Task prompt → Because only the count matters, report how many lines in the material hold the string "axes" and nothing more.
=== Begin Enclosure ===
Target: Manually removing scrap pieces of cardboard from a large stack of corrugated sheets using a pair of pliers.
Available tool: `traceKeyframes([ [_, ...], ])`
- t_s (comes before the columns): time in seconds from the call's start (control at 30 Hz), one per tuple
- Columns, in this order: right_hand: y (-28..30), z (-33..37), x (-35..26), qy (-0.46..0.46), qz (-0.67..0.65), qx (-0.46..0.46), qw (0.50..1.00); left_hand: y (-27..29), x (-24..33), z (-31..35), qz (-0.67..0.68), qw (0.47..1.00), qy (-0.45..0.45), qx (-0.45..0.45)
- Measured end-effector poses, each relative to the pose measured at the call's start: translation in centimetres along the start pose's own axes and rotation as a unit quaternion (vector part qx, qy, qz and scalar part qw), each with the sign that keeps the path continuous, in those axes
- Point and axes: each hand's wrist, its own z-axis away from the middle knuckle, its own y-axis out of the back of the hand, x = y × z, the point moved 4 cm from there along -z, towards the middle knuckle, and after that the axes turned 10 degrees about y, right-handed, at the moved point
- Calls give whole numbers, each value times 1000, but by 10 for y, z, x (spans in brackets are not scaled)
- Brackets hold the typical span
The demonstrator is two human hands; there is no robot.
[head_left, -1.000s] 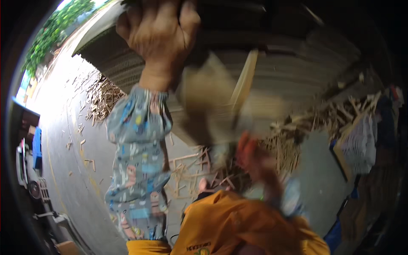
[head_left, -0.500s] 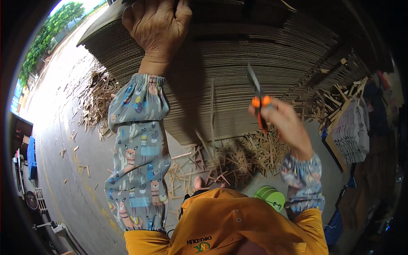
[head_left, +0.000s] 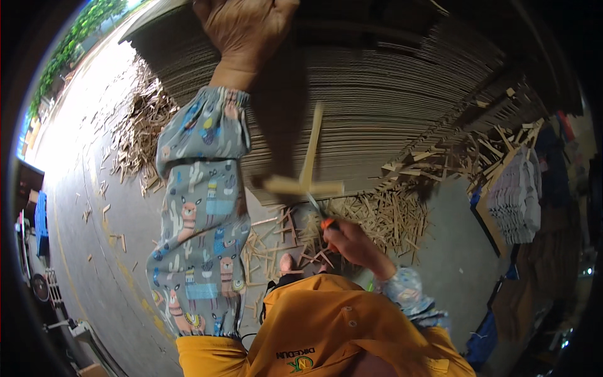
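Note:
A tall stack of brown corrugated cardboard sheets rises ahead of me. At its top, my left hand is closed over the stack's upper edge; the fingertips are hidden. My right hand grips a knife with an orange-and-black handle, low in front of the stack. Its narrow metal blade points up and left. Just beyond the blade tip, blurred cardboard strips are in the air, one upright and others crossing below it. Whether the blade touches them I cannot tell.
Scrap cardboard strips litter the floor under the stack, around my feet. Another scrap heap lies at the left. Bundled pale sheets stand at the right, and a blue crate at the far left.
My right hand has swung down and left with the knife, from before the stack's right part to low near its middle. Strips now show in the air. My left hand sits slightly higher in view.

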Motion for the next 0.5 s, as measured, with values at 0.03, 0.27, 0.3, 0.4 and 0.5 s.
traceKeyframes([
  [0.03,-3,9,23,-65,42,-34,996,-2,2,-2,6,1000,2,16],
  [0.27,101,-35,-102,76,-45,58,994,-2,-9,3,5,1000,8,12],
  [0.3,114,-50,-127,88,18,106,990,0,-10,4,3,1000,6,12],
  [0.4,150,-78,-153,128,111,209,963,-2,-2,1,9,1000,2,12],
  [0.5,141,-92,-165,144,27,219,965,-4,-4,3,3,1000,-8,13],
])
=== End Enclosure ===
Solution for this task → 2